| Problem description |
Whenever a line in the data holds the string "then", pull that line out.
START Material provided
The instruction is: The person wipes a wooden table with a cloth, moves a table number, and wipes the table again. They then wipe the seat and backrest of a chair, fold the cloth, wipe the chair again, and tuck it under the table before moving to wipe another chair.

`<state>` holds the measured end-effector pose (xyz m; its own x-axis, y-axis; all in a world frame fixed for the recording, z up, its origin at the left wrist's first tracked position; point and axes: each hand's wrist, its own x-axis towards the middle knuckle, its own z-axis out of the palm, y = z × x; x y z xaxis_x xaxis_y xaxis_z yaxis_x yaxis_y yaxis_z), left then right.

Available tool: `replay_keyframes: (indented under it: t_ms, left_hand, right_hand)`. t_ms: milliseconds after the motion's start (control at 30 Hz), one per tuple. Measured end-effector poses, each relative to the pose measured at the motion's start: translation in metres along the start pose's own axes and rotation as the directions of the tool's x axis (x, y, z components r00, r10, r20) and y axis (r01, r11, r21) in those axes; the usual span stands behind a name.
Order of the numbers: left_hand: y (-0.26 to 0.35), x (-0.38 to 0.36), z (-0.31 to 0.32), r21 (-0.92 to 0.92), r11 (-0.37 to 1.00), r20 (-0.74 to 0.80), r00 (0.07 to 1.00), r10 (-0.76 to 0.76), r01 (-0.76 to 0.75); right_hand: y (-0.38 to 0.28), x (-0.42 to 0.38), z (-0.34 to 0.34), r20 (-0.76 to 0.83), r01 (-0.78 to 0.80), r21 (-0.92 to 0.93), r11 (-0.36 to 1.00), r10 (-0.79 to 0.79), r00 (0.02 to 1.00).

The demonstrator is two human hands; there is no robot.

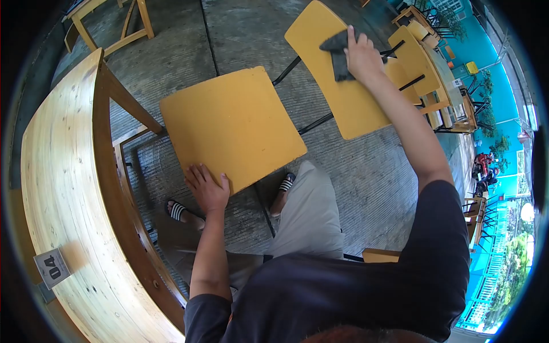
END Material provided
| Answer section |
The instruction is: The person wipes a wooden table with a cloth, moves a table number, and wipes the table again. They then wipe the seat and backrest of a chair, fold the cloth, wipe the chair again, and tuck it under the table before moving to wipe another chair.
`<state>` holds the measured end-effector pose (xyz m; its own x-axis, y-axis; all in a world frame fixed for the recording, z up, its origin at the left wrist's first tracked position; point and axes: each hand's wrist, its own x-axis towards the middle knuckle, its own z-axis out of the palm, y = z × x; x y z xaxis_x xaxis_y xaxis_z yaxis_x yaxis_y yaxis_z), left then right.

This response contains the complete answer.